英雄は時を駆ける~エリート将軍の年上花嫁~
 よく分からないままリリアーヌが彼の言うとおり室内に引っ込んで窓も閉めていると、バタバタと音を立ててシャルルが寝室に入ってきた。

「リリアーヌ、何をやっているんだ!」
「シャルル様のお姿が見えたので」
「……僕たちが結婚していることは、よそに知られてはならない。早朝とはいえ、君が窓から顔を覗かせる姿を近くに住む者に見られるかもしれないだろう」

 呆れたように言われた瞬間、どこか眠気が残っておりふわふわしていたリリアーヌは一気に覚醒して、自分の失態に気づいて顔が熱くなった。

「あっ……申し訳ございません。私、すっかり忘れて……」

 寝起きとはいえ、とんでもないミスをしてしまった。
 だがシャルルは青くなるリリアーヌを見てふっとまなじりを緩め、こちらにやってきた。

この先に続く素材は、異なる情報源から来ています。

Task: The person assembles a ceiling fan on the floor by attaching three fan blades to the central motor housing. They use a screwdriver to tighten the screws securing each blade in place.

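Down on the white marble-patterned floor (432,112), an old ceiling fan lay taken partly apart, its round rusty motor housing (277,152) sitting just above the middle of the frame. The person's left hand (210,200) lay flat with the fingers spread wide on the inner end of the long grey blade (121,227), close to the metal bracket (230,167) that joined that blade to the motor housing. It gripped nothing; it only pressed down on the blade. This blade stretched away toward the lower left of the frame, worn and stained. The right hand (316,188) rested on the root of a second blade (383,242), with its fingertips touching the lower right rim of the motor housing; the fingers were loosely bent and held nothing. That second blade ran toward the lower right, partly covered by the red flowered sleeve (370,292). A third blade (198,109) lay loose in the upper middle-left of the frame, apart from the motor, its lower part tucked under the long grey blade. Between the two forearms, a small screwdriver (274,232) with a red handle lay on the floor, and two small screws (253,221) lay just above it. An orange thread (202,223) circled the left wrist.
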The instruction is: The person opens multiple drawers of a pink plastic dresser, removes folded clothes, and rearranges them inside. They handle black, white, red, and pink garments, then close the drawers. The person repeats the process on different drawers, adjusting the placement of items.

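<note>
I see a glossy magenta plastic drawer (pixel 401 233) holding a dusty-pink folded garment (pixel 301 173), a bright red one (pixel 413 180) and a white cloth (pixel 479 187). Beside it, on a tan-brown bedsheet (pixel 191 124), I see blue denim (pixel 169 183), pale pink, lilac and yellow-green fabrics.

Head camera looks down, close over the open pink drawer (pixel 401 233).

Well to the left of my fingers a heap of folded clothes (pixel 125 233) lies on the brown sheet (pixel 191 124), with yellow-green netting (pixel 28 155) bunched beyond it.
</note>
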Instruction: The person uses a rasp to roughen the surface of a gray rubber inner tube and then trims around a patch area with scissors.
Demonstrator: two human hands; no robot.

「いや、窓から顔を出すことすら許さないというのは異常なことなのだから、そんなに気に病まなくていい。ただ、これから気をつけてくれたら」
「はい、もちろんです」

 シャルルが大目に見てくれたのは助かるが、こんな情けない失敗をするなんてと思うと申し訳なさと恥ずかしさでどうにかなってしまいそうだ。ベッドで目が覚めた瞬間まで時間が巻き戻ればいいのに、なんて思ってしまう。

 シャルルは「リリアーヌも、そういうミスをするんだな」と微笑み――そして、寝起きのためリリアーヌが着ているガウンが少しずれていることに気づいたようで、コホンと咳払いをして視線をそらした。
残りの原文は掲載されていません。